Today DSPs are seen more as a conduit to audience-based targeting. Advertisers use them to retarget audiences with first-party site and CRM data and also target new prospects with a slew of third-party data from the likes of BlueKai, Exelate, Datalogix, and Neustar. Doing this, direct-response advertisers have found more efficiency, and branding advertisers feel more confident that they are targeting their messaging more precisely.
This shift to a tool focused on audience targeting rather than operational efficiency has led to the birth of audience-powered DSPs. These DSPs are built on top of a publisher or vendor’s proprietary first-party audience data as the primary mechanism for serving ads.
Facebook is the most recent example. In early October, Facebook announced that it would be creating a DSP that would use “people-based” targeting” — such as users’ volunteered profile data, including gender, age, and interests — for targeting throughout the exchanges. This was originally only available on Facebook’s own properties or for Atlas users.
But Facebook was not the first to push into this field. As with most things in digital, Google’s DSP, DoubleClick Bid Manager, was one of the first to offer Google first-party data gathered from its display network for targeting. Using this DSP, advertisers can target affinity and in-market segments proprietary to Google.
There are a few other audience-powered DSPs that are not on many advertisers’ radar, yet have strong first-party audience data. Amazon quietly launched a DSP that leverages its coveted shopper data. The most obvious use cases are for CPG brands and other product-based advertisers who can focus on users of competing or complementary products. But strong connections can also be made with different types of audiences like small businesses (purchasers of “how to start a business” books, for example) or movers (purchasers of moving materials like boxes and tape, say).
AOL has been pushing its own DSP under the umbrella AOL One for some time. While AOL has its own rich first-party data from its owned and operated properties, the most exciting data is coming from its integration with Verizon Wireless. The Verizon Selects program, comprised of opted-in users, tracks a user’s behavior on its mobile device. As a Verizon subsidiary, AOL is integrating this Verizon data into its DSP. This gives AOL’s DSP direct access to arguably one of the most robust mobile audience data sets available — a must-have for any advertiser targeting mobile devices.
There are a few other notable traits that make these audience-powered DSPs extremely attractive. The first-party data attached to these DSPs so far have been free or cheap. This is a big draw, given how expensive third-party data can be and the premium advertisers are willing to pay for good audience data. There’s also an opportunity to create look-alike audience segments via a site pixel, which can take the guesswork out of choosing the right audience segments. Finally, all of these players have their own sources to cross-device data. Advertisers can target the same user across multiple devices through a deterministic methodology.
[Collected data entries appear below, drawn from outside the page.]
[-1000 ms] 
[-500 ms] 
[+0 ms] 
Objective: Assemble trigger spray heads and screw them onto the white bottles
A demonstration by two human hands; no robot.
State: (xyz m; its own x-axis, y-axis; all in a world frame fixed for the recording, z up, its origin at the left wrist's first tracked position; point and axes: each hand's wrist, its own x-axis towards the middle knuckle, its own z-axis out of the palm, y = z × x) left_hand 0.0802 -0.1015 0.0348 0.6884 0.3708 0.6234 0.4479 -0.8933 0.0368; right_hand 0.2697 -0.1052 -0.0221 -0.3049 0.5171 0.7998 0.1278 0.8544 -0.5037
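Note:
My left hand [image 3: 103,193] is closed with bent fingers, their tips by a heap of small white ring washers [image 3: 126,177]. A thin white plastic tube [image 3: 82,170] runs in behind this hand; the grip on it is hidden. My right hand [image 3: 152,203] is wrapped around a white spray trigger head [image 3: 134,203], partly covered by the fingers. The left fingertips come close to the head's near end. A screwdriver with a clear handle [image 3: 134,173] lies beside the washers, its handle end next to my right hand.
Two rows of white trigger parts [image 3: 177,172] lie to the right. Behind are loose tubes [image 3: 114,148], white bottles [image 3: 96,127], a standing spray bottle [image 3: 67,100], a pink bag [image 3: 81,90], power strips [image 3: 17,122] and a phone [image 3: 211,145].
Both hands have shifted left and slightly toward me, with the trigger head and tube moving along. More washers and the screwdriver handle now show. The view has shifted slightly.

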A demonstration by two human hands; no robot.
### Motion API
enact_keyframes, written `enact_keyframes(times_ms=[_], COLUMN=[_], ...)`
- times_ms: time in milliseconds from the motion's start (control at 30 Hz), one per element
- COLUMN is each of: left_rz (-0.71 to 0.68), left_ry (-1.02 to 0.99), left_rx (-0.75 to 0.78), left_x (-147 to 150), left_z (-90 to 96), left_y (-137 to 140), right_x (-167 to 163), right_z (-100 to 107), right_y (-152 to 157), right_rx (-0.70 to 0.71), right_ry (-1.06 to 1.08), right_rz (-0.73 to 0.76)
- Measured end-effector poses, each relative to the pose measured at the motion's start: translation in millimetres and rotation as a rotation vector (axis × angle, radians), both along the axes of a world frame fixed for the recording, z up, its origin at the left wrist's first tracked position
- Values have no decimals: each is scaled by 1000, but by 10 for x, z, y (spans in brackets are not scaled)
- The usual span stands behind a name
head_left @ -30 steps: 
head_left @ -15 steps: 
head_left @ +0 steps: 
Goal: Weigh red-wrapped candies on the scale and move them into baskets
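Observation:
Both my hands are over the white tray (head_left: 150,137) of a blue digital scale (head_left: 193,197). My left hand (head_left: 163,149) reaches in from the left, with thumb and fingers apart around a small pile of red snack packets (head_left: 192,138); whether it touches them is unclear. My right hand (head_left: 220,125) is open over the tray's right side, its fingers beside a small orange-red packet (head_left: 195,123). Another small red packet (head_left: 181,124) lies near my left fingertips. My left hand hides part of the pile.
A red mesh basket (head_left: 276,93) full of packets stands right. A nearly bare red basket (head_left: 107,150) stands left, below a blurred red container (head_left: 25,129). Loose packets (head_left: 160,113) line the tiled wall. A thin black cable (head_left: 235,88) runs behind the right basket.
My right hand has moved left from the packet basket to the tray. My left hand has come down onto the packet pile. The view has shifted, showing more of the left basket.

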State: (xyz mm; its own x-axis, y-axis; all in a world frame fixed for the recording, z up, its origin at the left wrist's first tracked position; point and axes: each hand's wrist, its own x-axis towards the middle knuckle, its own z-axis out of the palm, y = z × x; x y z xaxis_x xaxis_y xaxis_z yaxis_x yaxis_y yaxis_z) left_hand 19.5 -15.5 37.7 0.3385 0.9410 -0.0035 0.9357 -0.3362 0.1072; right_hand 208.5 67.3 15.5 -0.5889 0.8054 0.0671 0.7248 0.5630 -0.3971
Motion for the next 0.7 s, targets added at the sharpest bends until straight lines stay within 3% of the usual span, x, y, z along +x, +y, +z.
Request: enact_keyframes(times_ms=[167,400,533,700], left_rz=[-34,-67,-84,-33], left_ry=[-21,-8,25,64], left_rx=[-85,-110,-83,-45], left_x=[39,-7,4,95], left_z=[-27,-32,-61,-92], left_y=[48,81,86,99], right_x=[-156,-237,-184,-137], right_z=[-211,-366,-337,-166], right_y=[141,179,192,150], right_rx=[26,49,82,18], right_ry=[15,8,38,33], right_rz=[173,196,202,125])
As of now, most of these audience-powered DSPs aren’t fully primed to replace existing DSPs just yet. For example, the optimizations required within retargeting campaigns require advanced decisioning that many of the mainstream DSPs have spent years developing. Some are also not fully ready to work with automated guarantees or ingest dealIDs for private marketplace deals. Despite this, advertisers should be looking for ways to complement their existing programmatic buys with the rich first-party audience data these DSPs offer exclusively.